Data segment —

---

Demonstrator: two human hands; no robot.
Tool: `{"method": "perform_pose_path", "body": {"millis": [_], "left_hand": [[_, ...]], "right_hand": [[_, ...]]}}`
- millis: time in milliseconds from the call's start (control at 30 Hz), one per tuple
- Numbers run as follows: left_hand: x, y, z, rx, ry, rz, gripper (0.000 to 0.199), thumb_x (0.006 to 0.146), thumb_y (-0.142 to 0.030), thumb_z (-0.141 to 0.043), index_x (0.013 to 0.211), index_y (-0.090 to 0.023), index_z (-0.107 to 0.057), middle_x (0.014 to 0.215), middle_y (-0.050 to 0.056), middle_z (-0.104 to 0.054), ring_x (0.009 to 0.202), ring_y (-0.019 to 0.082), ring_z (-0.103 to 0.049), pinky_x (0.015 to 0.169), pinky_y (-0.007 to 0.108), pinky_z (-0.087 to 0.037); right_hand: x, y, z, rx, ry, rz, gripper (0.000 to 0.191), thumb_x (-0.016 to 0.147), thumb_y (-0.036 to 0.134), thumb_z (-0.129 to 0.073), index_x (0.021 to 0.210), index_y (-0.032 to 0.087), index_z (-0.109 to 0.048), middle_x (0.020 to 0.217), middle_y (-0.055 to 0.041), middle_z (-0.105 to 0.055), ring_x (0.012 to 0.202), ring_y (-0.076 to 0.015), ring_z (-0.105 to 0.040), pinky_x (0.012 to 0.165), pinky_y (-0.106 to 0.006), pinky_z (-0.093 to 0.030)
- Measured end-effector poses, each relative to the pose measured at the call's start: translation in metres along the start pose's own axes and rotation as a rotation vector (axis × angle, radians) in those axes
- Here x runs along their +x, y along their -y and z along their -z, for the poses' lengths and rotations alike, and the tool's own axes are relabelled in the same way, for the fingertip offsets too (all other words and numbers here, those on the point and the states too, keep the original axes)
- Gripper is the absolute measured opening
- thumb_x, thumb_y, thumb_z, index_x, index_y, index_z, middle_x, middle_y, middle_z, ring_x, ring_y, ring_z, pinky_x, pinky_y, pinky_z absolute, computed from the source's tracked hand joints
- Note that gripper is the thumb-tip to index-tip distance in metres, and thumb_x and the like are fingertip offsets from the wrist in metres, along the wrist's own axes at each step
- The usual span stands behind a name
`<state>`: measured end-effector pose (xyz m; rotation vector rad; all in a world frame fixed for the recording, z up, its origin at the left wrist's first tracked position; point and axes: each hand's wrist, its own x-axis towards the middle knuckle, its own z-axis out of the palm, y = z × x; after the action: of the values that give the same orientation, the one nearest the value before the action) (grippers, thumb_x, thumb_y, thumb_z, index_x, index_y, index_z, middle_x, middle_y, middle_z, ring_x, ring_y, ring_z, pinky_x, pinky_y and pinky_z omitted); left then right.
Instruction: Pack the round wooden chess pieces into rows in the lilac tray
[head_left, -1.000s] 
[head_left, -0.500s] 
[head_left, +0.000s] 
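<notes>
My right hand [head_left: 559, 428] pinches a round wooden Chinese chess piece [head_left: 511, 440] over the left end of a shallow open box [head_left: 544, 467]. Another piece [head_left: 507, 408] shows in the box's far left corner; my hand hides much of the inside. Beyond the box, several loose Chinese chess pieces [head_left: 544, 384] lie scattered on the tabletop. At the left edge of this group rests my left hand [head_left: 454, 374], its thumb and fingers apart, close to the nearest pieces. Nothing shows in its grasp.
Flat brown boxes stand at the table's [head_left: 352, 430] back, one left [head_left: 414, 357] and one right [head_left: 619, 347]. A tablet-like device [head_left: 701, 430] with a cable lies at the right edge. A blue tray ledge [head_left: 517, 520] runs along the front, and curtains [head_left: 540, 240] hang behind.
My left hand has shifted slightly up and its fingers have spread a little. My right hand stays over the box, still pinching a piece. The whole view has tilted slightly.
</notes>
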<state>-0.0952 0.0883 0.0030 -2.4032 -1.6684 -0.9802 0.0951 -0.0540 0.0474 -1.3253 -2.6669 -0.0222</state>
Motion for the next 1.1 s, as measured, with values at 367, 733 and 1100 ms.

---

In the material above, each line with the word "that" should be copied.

Written response —
- Note that gripper is the thumb-tip to index-tip distance in metres, and thumb_x and the like are fingertip offsets from the wrist in metres, along the wrist's own axes at each step
`<state>`: measured end-effector pose (xyz m; rotation vector rad; all in a world frame fixed for the recording, z up, its origin at the left wrist's first tracked position; point and axes: each hand's wrist, its own x-axis towards the middle knuckle, its own z-axis out of the palm, y = z × x; after the action: of the values that give the same orientation, the one nearest the value before the action) (grippers, thumb_x, thumb_y, thumb_z, index_x, index_y, index_z, middle_x, middle_y, middle_z, ring_x, ring_y, ring_z, pinky_x, pinky_y and pinky_z omitted); left then right.

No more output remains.